ICTS: Reinforcement Learning Bootcamp, Fall 2025 (Aug 4 - Aug 7)

Lecturer: Gaurav Mahajan (gaurav.mahajan@yale.edu)

Lecture Notes: link to pdf

Description

The course will cover the basics of reinforcement learning theory. We will start by implementing simple gradient-based algorithms in PyTorch and using them to solve standard control problems like CartPole and the Atari 2600 game Pong.

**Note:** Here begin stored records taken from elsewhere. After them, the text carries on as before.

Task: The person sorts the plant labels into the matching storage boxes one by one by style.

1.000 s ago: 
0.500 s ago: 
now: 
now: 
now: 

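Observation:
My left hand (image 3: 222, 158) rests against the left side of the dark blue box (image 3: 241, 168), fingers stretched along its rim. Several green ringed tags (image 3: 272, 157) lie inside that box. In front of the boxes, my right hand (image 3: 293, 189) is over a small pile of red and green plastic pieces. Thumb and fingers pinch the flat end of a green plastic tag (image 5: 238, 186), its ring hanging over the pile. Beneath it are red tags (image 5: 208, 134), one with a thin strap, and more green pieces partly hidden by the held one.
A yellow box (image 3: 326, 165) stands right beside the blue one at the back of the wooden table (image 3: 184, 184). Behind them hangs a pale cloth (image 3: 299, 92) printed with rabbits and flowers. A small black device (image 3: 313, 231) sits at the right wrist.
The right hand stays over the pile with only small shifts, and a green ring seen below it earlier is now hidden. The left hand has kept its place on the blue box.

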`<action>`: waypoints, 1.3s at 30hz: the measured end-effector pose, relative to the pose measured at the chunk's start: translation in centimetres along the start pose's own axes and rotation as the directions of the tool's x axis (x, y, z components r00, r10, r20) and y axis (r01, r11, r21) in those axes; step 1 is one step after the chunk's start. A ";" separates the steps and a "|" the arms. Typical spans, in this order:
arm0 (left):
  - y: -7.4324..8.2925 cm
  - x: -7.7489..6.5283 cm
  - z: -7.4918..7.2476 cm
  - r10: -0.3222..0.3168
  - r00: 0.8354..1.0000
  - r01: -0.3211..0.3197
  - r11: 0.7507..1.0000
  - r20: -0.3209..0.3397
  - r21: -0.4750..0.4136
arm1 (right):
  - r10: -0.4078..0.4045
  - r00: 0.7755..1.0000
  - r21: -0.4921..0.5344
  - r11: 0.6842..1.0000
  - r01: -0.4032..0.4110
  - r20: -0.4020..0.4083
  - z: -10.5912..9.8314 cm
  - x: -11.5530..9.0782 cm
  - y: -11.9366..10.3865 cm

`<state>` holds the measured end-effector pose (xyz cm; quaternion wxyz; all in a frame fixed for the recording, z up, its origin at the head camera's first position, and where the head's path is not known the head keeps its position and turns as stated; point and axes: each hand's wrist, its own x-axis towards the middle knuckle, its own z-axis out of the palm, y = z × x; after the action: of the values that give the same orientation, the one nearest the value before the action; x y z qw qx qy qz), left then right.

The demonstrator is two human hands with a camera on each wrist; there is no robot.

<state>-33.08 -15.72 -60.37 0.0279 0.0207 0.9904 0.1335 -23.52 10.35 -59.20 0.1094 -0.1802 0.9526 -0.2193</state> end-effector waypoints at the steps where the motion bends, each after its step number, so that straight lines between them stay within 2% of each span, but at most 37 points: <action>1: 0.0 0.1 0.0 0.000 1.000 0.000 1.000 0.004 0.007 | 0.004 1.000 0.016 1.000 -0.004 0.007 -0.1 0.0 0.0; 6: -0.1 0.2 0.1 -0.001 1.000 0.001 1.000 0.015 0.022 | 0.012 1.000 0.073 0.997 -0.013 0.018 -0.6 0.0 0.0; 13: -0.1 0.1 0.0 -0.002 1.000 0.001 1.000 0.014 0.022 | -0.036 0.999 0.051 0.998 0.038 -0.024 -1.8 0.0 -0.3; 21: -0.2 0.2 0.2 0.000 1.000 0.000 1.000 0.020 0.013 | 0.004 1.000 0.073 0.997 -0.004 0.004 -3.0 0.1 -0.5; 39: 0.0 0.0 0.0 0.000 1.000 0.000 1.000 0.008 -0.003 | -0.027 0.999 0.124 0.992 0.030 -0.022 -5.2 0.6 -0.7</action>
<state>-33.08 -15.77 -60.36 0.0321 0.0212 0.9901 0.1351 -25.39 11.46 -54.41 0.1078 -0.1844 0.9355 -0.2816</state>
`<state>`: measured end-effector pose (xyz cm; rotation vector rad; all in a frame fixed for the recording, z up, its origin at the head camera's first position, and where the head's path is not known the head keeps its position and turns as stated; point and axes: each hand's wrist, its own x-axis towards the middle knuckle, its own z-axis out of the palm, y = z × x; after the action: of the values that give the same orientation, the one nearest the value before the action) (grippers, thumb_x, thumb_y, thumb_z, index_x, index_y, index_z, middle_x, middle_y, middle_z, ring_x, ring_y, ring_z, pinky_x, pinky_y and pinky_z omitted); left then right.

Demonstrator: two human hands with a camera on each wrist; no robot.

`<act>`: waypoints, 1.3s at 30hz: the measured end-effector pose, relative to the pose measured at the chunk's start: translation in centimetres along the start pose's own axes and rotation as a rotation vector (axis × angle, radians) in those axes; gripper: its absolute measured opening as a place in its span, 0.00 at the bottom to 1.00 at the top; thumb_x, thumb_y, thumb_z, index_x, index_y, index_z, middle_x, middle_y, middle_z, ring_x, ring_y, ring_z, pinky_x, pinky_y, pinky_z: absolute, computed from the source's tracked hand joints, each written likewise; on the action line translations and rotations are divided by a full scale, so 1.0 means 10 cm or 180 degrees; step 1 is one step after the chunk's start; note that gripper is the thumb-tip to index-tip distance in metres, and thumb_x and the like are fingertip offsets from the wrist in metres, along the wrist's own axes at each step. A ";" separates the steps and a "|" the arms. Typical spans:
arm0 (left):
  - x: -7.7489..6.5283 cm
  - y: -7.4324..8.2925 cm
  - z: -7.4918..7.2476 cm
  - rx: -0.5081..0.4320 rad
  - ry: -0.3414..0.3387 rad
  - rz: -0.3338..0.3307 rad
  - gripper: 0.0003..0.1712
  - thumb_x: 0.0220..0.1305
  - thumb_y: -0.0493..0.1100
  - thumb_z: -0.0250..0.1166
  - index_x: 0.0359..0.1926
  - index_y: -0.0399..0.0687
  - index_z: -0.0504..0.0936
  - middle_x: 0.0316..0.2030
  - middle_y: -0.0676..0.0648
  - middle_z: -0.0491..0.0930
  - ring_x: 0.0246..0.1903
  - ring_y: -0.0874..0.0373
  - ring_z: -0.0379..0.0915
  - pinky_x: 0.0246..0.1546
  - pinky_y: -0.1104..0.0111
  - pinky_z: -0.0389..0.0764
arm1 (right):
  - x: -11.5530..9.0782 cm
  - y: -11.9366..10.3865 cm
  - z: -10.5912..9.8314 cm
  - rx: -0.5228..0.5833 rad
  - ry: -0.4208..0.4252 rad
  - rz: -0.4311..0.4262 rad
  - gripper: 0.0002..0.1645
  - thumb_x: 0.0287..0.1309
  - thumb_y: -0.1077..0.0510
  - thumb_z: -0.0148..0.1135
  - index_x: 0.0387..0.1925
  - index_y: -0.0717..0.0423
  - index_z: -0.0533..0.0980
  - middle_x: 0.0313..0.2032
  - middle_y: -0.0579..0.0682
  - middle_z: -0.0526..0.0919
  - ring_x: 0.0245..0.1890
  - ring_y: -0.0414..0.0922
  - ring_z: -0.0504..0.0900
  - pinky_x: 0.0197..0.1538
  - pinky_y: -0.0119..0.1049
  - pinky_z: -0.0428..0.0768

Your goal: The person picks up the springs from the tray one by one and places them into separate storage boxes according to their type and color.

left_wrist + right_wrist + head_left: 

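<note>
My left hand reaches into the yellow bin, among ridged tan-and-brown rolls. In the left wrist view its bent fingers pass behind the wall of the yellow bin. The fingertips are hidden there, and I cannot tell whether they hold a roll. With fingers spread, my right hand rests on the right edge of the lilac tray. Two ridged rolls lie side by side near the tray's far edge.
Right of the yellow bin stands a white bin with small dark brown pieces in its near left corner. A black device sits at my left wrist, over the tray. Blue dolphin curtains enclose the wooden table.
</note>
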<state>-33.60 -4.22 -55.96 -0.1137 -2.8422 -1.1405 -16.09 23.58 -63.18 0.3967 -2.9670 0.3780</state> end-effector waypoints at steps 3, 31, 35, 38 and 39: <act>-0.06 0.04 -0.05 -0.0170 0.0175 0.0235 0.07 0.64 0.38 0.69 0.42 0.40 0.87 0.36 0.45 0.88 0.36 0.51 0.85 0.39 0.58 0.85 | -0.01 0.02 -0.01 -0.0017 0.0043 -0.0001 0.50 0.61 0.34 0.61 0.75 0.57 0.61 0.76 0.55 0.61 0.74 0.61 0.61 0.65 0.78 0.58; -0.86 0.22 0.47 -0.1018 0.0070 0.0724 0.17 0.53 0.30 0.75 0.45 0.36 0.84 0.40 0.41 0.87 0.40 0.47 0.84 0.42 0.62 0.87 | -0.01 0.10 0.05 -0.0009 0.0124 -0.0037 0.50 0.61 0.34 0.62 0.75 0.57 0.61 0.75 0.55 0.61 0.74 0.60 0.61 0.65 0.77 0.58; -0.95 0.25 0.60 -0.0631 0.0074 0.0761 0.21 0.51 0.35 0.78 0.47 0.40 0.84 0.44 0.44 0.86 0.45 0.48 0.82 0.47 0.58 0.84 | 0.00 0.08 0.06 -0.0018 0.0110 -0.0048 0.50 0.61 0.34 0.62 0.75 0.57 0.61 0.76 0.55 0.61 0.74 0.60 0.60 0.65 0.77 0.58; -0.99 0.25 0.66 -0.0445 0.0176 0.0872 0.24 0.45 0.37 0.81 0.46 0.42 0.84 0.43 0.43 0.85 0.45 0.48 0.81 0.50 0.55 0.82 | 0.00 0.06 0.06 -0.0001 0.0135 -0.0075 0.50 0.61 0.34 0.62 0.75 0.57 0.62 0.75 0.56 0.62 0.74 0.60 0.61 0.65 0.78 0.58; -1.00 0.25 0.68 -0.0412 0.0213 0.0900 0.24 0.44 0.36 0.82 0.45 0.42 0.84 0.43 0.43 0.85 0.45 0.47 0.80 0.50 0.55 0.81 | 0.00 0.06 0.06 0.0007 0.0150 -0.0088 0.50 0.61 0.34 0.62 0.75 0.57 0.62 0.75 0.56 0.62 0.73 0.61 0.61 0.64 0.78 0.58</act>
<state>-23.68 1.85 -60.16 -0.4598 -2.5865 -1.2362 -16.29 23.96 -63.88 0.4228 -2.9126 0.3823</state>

Along the way, we will explore how to optimize both the sample complexity (the number of interactions with the environment) and the computational complexity (GPU hours) needed to learn an optimal policy.

Lectures

Day 1: Basics of Reinforcement Learning (notes)

Exploration vs Exploitation, and Credit Assignment
Markov Decision Process, Value Functions

Day 2: Policy Gradient Methods (notes)

Setup Instructions

Step 1: Create a virtual environment

python3 -m venv .venv
source .venv/bin/activate    # on Linux/macOS
.venv\Scripts\activate.bat   # on Windows

Step 2: Install required packages

pip install --upgrade pip
pip install torch
pip install "gymnasium[classic-control]"

Step 3: Verify installation

python -c "import torch; print(torch.__version__)"
python -c "import gymnasium as gym; env = gym.make('CartPole-v1'); print(env)"

Environments: CartPole and Pong
Vanilla Policy Gradient Algorithm
Implementing in Python (cartpole.py)

Day 3: Data Efficient RL (notes)

Bellman Equations and Optimism
Algorithm
Optimization Constraint in Linear Form
Exploration: Bounding the Number of Rounds

Day 4: Computational Complexity (notes)

Complexity Problems
Linear Infinite-Horizon MDP
Linear Finite-Horizon MDP